Martes, 15 de octubre de 1918
ALFRED POLLARD ENFERMA EN PÉRONNE
Su viaje en tren es desapacible. Pese a tener una manta con la que calentarse no cesa de sentir frío. Además, le estalla la cabeza. Y cuando, a pesar de todo, consigue dar unas breves e intranquilas cabezadas, su consciencia se inunda de «extrañas pesadillas».
Pollard va de camino al frente. Quiere sentir «la emoción del asalto» por última vez; eso es lo que él mismo dice. El ejército alemán ha iniciado una retirada general. El final está cerca. Pero no es solo la excitación de la batalla lo que le seduce: el estar presente en el momento decisivo es para él una cuestión de autoestima.
En lo que va de año se ha visto ocupado en una serie de actividades tras las líneas, últimamente seleccionando soldados activos de entre el número de no combatientes de uniforme que llenan la impedimenta y la retaguardia, dado que por cada hombre que combate en las trincheras hay unos quince que realizan distintos cometidos de soporte, principalmente proveer suministros y municiones a los que están en primera línea. Las bajas del ejército británico han sido tan cuantiosas que la falta de efectivos en la línea de fuego se ha vuelto verdaderamente acuciante. (Francia, por otro lado, se enfrenta al mismo problema. El ejército francés, en su apuro, ha empezado a mordisquear de las futuras promociones de reclutas; ahora ya llaman a filas a chicos de 17 años). Los seleccionados que Pollard se encarga de instruir no tienen nada de voluntarios; se trata de una variedad de tipos, desde hombres con leves discapacidades a criminales excarcelados con el único fin de mandarlos al frente. Entre sus soldados hay nada menos que once asesinos convictos. Pollard mantiene una disciplina de hierro y es rudo. Lleva un uniforme a medida.
La notificación de que su batallón iba a entrar en servicio nuevamente ha inducido a Pollard a solicitar la baja de su puesto en el campamento de instrucción. En estos momentos viaja en tren en dirección a Péronne, donde espera que alguien del batallón le reciba. Tirita de frío y sigue mortificado por las pesadillas febriles.
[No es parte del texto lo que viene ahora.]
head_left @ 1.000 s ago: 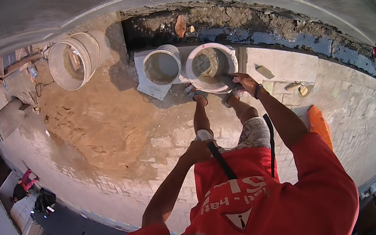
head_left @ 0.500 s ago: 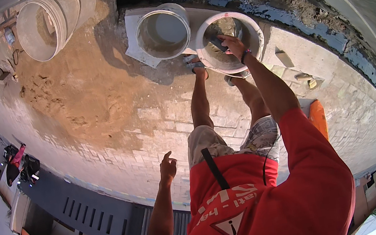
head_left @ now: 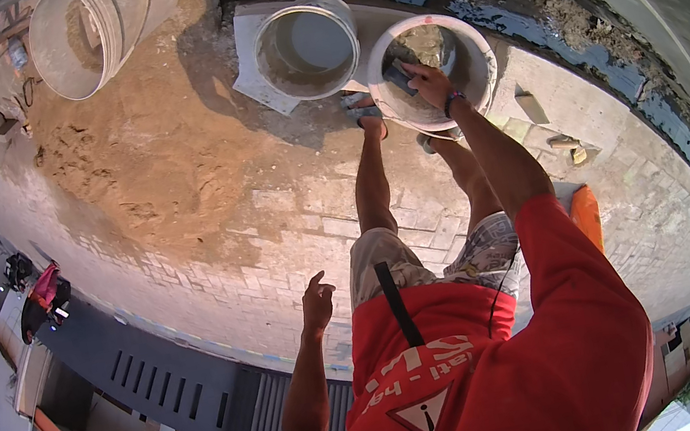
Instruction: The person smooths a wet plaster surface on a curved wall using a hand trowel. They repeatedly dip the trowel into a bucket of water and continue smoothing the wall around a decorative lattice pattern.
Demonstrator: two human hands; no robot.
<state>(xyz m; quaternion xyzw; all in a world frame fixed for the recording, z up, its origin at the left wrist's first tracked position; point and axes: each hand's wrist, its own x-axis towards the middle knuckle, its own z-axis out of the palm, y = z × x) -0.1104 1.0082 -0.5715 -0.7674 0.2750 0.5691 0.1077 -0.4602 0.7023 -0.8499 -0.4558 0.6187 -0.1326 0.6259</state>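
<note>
Inside the pale tub (head_left: 487, 61), a dark tool (head_left: 397, 77) is gripped by the right hand (head_left: 432, 86). Well apart from the tub, the left hand (head_left: 317, 304) is held with grip slack, fingers parted. A bucket (head_left: 273, 57) is set beside the tub.

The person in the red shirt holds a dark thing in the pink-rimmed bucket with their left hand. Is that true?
Wrong hand: the head view shows the right hand holding the dark thing in the pink-rimmed bucket. The left hand is empty.
</note>
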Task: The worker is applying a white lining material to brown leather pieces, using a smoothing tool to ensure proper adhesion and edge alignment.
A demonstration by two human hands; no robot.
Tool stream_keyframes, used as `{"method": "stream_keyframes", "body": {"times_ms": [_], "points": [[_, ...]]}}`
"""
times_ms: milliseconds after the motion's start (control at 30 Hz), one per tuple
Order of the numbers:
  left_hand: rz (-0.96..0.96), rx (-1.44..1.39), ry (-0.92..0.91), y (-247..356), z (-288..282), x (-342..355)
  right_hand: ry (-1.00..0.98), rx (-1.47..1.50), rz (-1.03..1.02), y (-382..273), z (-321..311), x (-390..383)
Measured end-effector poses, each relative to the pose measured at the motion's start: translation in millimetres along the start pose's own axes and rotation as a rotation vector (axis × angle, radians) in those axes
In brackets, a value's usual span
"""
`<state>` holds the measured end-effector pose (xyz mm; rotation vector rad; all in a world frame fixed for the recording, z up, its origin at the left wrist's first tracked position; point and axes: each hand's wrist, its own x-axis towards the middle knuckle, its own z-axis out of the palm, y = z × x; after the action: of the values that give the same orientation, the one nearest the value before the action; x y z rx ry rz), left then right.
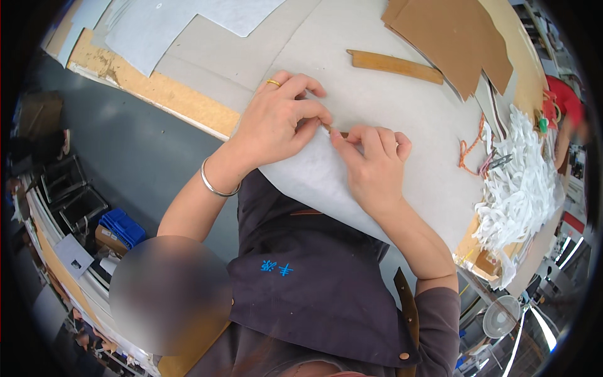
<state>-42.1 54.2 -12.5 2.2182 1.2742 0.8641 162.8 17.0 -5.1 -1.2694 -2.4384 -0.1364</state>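
Note:
My left hand (286, 116) has its fingers curled, thumb and forefinger pinched on a narrow brown strip (327, 127) at the edge of a white sheet (304, 185). Just right of it my right hand (370, 160) pinches the same strip, its other fingers bent. The white sheet lies at the near edge of the pale worktable (427, 169), beneath both hands. What exactly lies inside each pinch is mostly hidden by the fingers.
A wooden slat (392, 65), brown cut pieces (446, 41) and white pieces (147, 38) lie on the table. At right are orange cord (465, 157), snips (499, 161) and piled white strips (515, 188). A person in red (562, 100) is beyond. A blue crate (122, 226) sits at left.

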Motion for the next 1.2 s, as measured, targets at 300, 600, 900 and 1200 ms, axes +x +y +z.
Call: {"method": "stream_keyframes", "body": {"times_ms": [300,600,900,1200], "points": [[0.020,0.001,0.037,0,3,0,-0.045,-0.021,-0.022,-1,-2,-1],[0.073,0.109,0.019,7,4,-5,-0.084,0.151,0.202,21,-15,-11],[0.220,0.458,-0.081,38,9,-9,-0.053,0.270,0.505,31,-24,-38],[0.395,0.511,-0.171,48,17,8,-0.044,-0.107,0.137,24,-21,-48]]}}
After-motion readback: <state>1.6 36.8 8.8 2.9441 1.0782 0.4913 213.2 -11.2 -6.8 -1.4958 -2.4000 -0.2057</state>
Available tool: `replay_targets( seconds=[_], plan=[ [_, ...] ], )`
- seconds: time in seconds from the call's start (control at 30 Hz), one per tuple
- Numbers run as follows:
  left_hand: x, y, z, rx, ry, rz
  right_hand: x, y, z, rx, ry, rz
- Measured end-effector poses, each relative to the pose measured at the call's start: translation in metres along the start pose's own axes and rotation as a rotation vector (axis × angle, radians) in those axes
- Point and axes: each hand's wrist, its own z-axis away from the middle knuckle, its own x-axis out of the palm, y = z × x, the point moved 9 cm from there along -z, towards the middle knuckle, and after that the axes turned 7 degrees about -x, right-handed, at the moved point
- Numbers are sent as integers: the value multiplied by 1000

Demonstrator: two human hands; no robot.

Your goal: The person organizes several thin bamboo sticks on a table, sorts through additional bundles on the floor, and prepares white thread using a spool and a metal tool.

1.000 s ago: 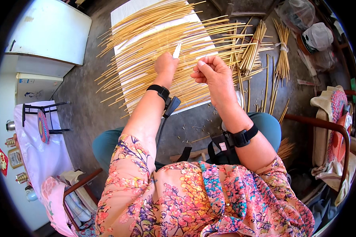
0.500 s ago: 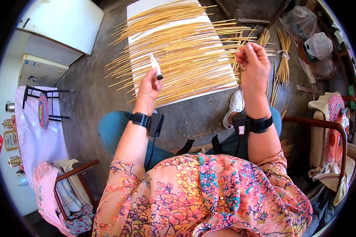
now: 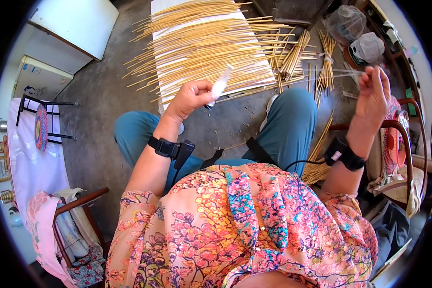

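Note:
My left hand (image 3: 189, 100) is closed on a white elongated object (image 3: 219, 86) with a dark end, held just in front of the rows of straw-coloured sticks (image 3: 197, 53) on a white board (image 3: 165, 6). Out to the right, my right hand (image 3: 372, 93) is raised, fingertips pinched on a thin clear thread (image 3: 338, 72) that stretches leftward across the sticks. Thin light threads also cross the rows of sticks.
Stick bundles (image 3: 327, 57) and bagged containers (image 3: 367, 47) lie at right. A wooden chair (image 3: 401, 132) stands beside me. At left are a white cabinet (image 3: 76, 26), black stool (image 3: 50, 136), draped table (image 3: 31, 165) and another chair (image 3: 84, 201).
My right hand has moved far to the right, drawing the thread out taut. My left hand, still holding the white object, has shifted slightly right. My knees show more, below the board.

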Motion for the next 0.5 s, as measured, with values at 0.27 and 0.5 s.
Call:
replay_targets(
  seconds=[0.27,0.5],
  plan=[
    [-44,15,7,49,93,-58,3,14,27,102,29,-53],
    [-113,-27,-44,-6,427,-142,102,74,32,214,-52,-107]
  ],
)
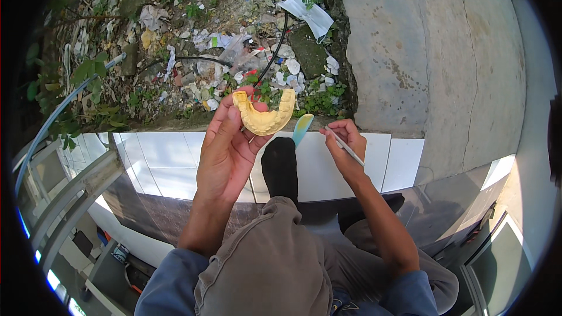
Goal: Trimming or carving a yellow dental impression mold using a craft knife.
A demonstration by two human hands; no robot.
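Matt dental cast [264,122] (plaster-like), smooth tiles [374,167].

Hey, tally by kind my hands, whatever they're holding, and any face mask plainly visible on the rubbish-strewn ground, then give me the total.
Hands: 2, left hand and right hand
Yellow tooth cast: 1, in the left
Slim grey tool: 1, in the right
Pale face mask: 1, on the ground
Total: 5

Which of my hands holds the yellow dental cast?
Your left hand: it holds the yellow cast, while your right hand grips a slim grey tool.
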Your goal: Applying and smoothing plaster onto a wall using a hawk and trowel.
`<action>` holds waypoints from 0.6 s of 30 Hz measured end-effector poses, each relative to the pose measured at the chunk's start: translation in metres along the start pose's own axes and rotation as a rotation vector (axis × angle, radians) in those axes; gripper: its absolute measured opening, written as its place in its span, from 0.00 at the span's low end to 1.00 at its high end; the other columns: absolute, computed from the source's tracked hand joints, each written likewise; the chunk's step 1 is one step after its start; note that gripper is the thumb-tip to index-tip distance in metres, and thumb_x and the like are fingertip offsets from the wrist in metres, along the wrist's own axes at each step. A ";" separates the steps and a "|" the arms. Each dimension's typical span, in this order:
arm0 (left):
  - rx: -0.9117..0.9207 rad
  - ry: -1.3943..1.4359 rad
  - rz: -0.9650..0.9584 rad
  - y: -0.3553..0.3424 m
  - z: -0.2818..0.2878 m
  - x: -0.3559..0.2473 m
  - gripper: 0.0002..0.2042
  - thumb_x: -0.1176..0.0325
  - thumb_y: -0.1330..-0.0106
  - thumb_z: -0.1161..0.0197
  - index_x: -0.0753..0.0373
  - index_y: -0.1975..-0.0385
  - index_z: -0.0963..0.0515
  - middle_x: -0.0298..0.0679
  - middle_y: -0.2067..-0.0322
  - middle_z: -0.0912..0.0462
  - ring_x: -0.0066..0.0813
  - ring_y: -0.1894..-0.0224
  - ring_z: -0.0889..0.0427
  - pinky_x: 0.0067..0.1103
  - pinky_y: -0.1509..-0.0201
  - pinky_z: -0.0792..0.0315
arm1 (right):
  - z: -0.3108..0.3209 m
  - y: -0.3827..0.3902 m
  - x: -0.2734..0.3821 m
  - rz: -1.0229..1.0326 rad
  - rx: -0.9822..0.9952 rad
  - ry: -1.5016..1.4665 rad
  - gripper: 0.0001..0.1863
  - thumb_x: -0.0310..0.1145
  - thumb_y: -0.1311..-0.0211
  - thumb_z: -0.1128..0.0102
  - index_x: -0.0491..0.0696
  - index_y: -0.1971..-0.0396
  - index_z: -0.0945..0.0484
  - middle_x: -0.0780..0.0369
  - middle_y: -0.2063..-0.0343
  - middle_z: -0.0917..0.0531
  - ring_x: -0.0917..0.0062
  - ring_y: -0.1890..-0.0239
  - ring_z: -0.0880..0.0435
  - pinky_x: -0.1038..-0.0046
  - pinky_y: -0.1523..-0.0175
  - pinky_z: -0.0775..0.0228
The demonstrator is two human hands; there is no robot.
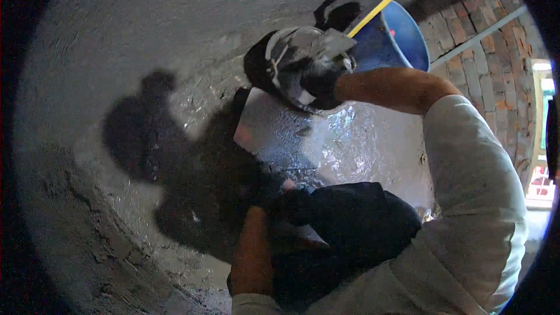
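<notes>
My right hand (322, 86), in a dark glove, reaches over a mortar-smeared bucket (279, 52) and looks closed on a trowel. The trowel's flat grey blade (335, 42) shows above the bucket's mouth; its handle is hidden by the hand. Low in the middle, my left hand (273, 189), also dark-gloved, is in deep shadow by the near edge of a wet, grey flat panel (274, 125). The left fingers are mostly lost in the dark, and whether they grip the panel is unclear.
A blue barrel (408, 35) stands behind the bucket, with a long yellow bar (391, 0) slanting in front. Grey plastered wall (134, 29) fills the left and back. At right are bare brickwork (484, 58) and a pale pipe (481, 36). Wet floor (373, 151) shines nearby.
</notes>
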State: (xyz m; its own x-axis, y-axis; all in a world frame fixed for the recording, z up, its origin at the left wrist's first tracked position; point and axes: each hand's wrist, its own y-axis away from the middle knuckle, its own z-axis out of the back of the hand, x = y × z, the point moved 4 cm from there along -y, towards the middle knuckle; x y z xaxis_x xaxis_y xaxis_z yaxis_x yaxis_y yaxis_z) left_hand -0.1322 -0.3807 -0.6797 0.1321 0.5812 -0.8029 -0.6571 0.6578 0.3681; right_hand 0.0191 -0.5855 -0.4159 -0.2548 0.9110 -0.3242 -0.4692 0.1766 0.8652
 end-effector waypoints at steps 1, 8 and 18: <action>-0.020 0.018 -0.008 -0.006 0.008 -0.007 0.18 0.56 0.43 0.44 0.61 0.60 0.24 0.51 0.57 0.24 0.49 0.54 0.26 0.37 0.49 0.33 | -0.007 0.004 -0.007 0.008 -0.004 0.065 0.19 0.45 0.39 0.52 0.52 0.54 0.24 0.60 0.58 0.20 0.72 0.55 0.23 0.67 0.50 0.32; 0.253 -0.463 -0.261 0.001 0.066 -0.067 0.14 0.58 0.41 0.46 0.60 0.62 0.23 0.49 0.59 0.22 0.49 0.58 0.24 0.39 0.52 0.32 | -0.011 -0.054 -0.055 0.038 -0.126 0.001 0.19 0.45 0.39 0.53 0.51 0.54 0.24 0.60 0.59 0.20 0.71 0.55 0.23 0.67 0.50 0.32; 0.070 -0.488 -0.324 -0.007 0.047 -0.026 0.11 0.63 0.41 0.48 0.58 0.66 0.21 0.47 0.67 0.21 0.44 0.62 0.22 0.36 0.58 0.30 | -0.060 -0.061 -0.045 -0.051 -0.377 -0.229 0.20 0.45 0.39 0.55 0.49 0.54 0.25 0.58 0.61 0.20 0.68 0.57 0.22 0.66 0.51 0.31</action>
State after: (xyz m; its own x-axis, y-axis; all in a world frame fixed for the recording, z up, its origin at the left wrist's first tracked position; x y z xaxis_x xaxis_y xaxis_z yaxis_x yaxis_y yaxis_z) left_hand -0.0963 -0.3777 -0.6389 0.6553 0.4876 -0.5769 -0.4777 0.8592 0.1834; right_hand 0.0087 -0.6598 -0.4765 -0.0488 0.9713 -0.2330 -0.7629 0.1144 0.6364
Se apea del tren en Péronne pasados unos minutos de la medianoche. Hace una noche estrellada y fría. Nadie ha venido a recibirle en la estación, así que deja a su asistente allí para que vigile su equipaje. La ciudad está vacía, silenciosa, sumida en la oscuridad; da la impresión de haber sido abandonada. Solo hace poco más de un mes que la reconquistaron tropas australianas. Pollard sale de la ciudad y, guiándose por las estrellas, dirige sus pasos hacia el este. Tarde o temprano tiene que llegar al frente. Allí encontrará a alguien que sepa decirle dónde para su batallón.
Los pasos de Pollard se vuelven cada vez más vacilantes. Cae de bruces, se levanta con gran esfuerzo. Está enfermo, aquejado de la gripe que han contraído tantas personas en Europa, de hecho, en todo el mundo. La afección tiene su origen en Sudáfrica pero se la denomina la «gripe española» o, simplemente, «la española[279]».
La carretera nocturna se vuelve cada vez más estrecha. ¿O acaso son sus piernas las que no le obedecen del todo? En él se está librando lo que será su última batalla, la entablada entre un cuerpo cada vez más débil y un espíritu que se niega a aceptar los hechos, el mismo espíritu que le ha inducido a arriesgar su vida una y otra vez, pese a las casi nulas expectativas de éxito y arrostrando inmensos peligros. Su cerebro ardiente por la fiebre se llena de «extrañas ocurrencias».
En ésas que cae de nuevo. Intenta levantarse pero, por el contrario, se hunde «derecho en un abismo»; su último recuerdo es estar cayendo y que la caída no tiene fin.